I see lots and lots of advice out there about how to live an epic life. And it’s all about facing down your fears and going outside your comfort zone. Which is, actually, good advice. Fear is a rotten bully that just loves a crowd.

But sometimes this advice makes it sound that it’s only by doing the scary, read physically challenging, possibly dangerous things, that we will get to have the life we desire. And, yes, maybe if I did get out there and try skiing just once in my life, my boundaries would be expanded…

But inviting someone who you would like to be a new friend to your house for dinner is almost as scary without the risk of broken bones. And how many times do we avoid that kind of risk because they might not be interested and then you’d feel weird and rejected and embarrassed?
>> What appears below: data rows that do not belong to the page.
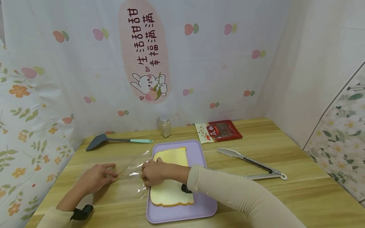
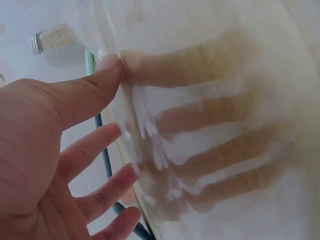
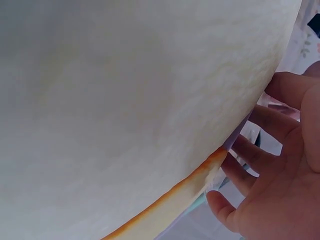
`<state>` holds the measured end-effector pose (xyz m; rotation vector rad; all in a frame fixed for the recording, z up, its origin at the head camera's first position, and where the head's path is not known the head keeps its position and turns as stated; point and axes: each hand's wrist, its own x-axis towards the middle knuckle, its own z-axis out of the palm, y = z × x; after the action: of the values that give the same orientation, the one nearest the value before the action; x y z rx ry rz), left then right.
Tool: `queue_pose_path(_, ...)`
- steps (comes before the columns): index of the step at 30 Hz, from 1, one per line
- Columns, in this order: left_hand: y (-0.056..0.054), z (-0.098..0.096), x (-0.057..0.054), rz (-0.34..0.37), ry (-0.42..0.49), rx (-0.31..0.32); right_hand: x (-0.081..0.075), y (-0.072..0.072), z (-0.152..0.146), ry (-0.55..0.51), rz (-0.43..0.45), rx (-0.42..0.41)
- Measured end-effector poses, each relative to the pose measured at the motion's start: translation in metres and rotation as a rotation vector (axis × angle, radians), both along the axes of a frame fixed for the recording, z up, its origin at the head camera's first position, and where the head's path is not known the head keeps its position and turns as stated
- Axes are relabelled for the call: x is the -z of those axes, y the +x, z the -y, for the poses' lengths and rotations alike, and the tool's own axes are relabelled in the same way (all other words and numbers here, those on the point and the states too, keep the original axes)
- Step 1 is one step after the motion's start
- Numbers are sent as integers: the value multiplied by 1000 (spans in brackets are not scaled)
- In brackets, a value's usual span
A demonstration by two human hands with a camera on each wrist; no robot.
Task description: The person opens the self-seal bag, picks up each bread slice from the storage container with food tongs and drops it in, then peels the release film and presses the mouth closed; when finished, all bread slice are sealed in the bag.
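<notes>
A lilac tray (image 1: 203, 210) lies at the front middle of the table, with a pale slice of bread (image 1: 171, 194) with a golden-brown crust on it. Left of the bread, thin clear plastic (image 1: 131, 174) spreads over the wood. My left hand (image 1: 98, 177) reaches over this plastic, thumb and fingers spread with their tips on it; in the left wrist view the hand (image 2: 55, 145) is reflected in the glossy surface. Over the tray's left edge, my right hand (image 1: 155, 174) bends down at the plastic and the bread's side. In the right wrist view, spread fingers (image 3: 272, 125) meet the bread's edge, their tips partly hidden.
A spatula (image 1: 114, 140) with a mint handle lies at the back left. Behind the tray stands a small glass jar (image 1: 164, 126), with a red and white spice packet (image 1: 219, 131) to its right. Metal tongs (image 1: 253, 161) lie spread right of the tray.
</notes>
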<state>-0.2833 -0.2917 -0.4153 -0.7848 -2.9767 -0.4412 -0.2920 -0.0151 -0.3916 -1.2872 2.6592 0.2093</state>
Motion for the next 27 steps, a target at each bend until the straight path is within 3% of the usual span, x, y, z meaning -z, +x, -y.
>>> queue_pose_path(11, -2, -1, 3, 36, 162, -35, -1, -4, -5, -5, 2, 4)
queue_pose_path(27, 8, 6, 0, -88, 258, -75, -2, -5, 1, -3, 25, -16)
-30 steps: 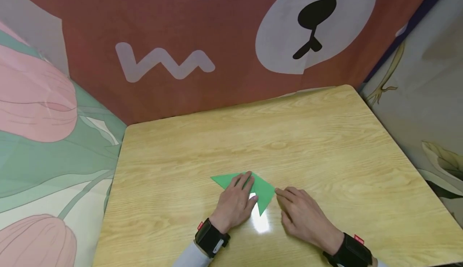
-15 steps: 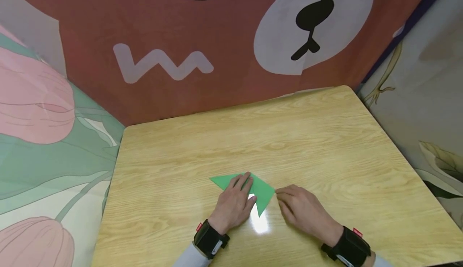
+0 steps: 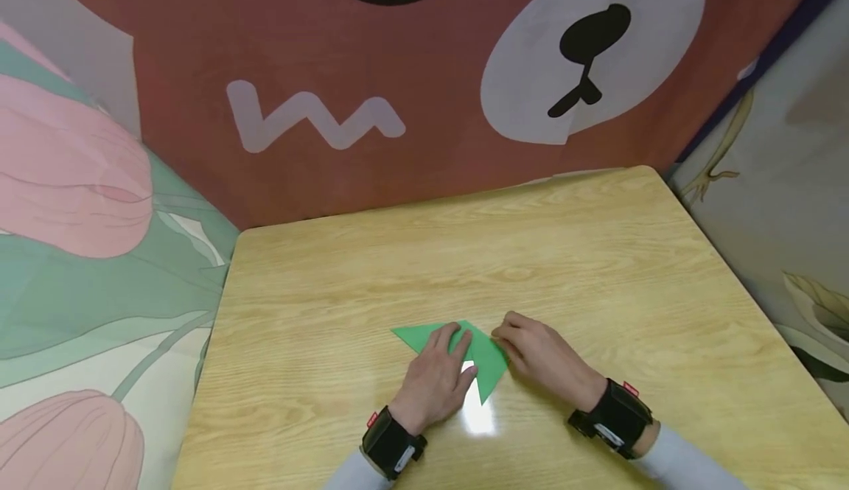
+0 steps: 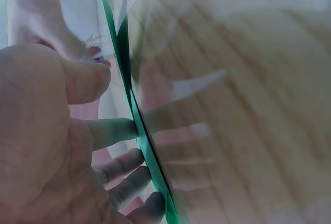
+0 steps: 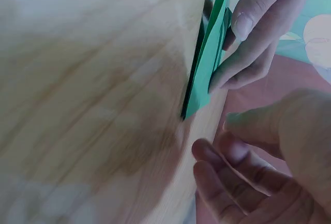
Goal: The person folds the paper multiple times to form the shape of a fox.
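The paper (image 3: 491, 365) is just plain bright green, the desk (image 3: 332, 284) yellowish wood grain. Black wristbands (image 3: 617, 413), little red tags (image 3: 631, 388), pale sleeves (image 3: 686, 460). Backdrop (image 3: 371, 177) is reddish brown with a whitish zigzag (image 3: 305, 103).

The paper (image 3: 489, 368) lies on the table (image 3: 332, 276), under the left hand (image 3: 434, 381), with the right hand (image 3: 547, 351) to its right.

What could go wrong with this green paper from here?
The left hand presses the green paper with spread fingers; if it slips, the folds may shift.

In the left wrist view, one end of the paper stands up off the table, so pressing it flat might crease it crookedly.

The right hand is close by the paper's edge; a brush could nudge it.
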### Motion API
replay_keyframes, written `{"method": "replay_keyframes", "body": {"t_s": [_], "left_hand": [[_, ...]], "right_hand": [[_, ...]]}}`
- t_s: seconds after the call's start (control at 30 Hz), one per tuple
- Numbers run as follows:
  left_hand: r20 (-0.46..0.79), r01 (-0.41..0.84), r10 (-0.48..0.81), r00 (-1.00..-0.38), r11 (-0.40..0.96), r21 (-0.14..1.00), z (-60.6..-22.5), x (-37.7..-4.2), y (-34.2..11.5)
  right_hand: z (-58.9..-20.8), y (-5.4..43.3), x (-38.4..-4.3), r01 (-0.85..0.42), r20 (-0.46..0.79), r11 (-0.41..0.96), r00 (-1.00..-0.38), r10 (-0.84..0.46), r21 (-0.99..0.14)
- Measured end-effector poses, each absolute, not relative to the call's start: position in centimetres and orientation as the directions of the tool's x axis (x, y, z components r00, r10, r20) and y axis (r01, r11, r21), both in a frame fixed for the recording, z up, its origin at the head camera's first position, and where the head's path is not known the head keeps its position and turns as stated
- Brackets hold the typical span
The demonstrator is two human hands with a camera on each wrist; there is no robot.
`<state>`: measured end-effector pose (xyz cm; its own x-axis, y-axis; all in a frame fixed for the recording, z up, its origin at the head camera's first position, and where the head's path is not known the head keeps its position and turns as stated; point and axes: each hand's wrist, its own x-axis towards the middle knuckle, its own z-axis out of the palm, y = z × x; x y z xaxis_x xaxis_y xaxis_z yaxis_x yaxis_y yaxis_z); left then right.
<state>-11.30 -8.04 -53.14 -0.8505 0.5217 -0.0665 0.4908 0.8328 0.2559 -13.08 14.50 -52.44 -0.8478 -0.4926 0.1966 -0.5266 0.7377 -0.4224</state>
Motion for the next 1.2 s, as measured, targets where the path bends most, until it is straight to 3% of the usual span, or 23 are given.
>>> {"method": "replay_keyframes", "body": {"t_s": [0.27, 0.43, 0.67, 0.93, 1.2], "left_hand": [[-0.072, 0.504, 0.529, -0.845, 0.835, 0.220, -52.9, -11.0, -7.9], [-0.087, 0.518, 0.539, -0.838, 0.835, 0.187, -52.8, -11.2, -8.0], [-0.116, 0.521, 0.555, -0.824, 0.822, 0.230, -52.1, -12.7, -9.5], [-0.115, 0.421, 0.443, -0.889, 0.890, 0.174, -52.0, -13.8, -11.5], [-0.097, 0.388, 0.407, -0.908, 0.906, 0.172, -51.9, -14.0, -11.6]], "right_hand": [[-53.3, 12.5, -13.6, -0.610, 0.137, 0.709, -0.784, -0.605, -0.354], [-53.4, 12.2, -13.4, -0.610, 0.115, 0.723, -0.784, -0.610, -0.325], [-53.2, 12.0, -13.3, -0.584, 0.065, 0.735, -0.796, -0.602, -0.346], [-53.2, 12.0, -13.3, -0.572, 0.042, 0.734, -0.798, -0.601, -0.367], [-52.9, 11.8, -13.3, -0.577, 0.058, 0.739, -0.800, -0.597, -0.348]]}}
Or they might say yes and awhile later invite you back and then twenty years down the road you have this friend who has been with you through so much and you forget that it was ever scary at all.

I volunteered to run the concession counter at a Teen Dance last week. The city runs these things and if local organizations get together ten volunteers, they get to keep the proceeds. It’s a great deal and a fairly easy way to help our local Gallery, so off I went.

And over the course of the evening, most of us who were helping agreed that nothing on earth would entice us to be 13 again. Especially if it meant going to dances. The social awkwardness! The heartbreak! The hope! All of it so painful. I had a birds-eye view and I could see the desperation, as the night wore on. Will I be asked to dance? Should I ask! Tears when he started dancing with someone else. It takes such incredible courage to ask someone.

And it occurred to me that you could put a group of 40 year olds in the same situation and the anguish level and social awkwardness would be exactly the same. But the great thing about being a grown-up is that we don’t have to go to dances. And the networking events we do feel compelled to attend at least serve bad wine, so…

So we insulate ourselves with the idea that social awkwardness and feeling stupid are something that we left behind in our youth. That adulthood is a time for feeling comfortable, or at least avoiding discomfort, which isn’t actually the same thing.

And if avoiding discomfort is what you most want out of life, well, you’re an adult now and no one can force you to make new friends or try new things. No one can force you to nurture those tender little dreams of yours that need a goodly supply of feeling stupid and social awkwardness in order to grow, just as our gardens need  compost and rain.

But aren’t you entitled to your dreams? Isn’t it a shame to let them wither and die for want of just a little bit of embarrassment? A little digging in of what will my friends say?

It isn’t always pretty. It isn’t always fun. And let’s face it, it doesn’t even always work to get out there and take a chance. You could end up crying on the floor of your local community hall while three of your friends stand helplessly by.

Or you could take to the dance floor.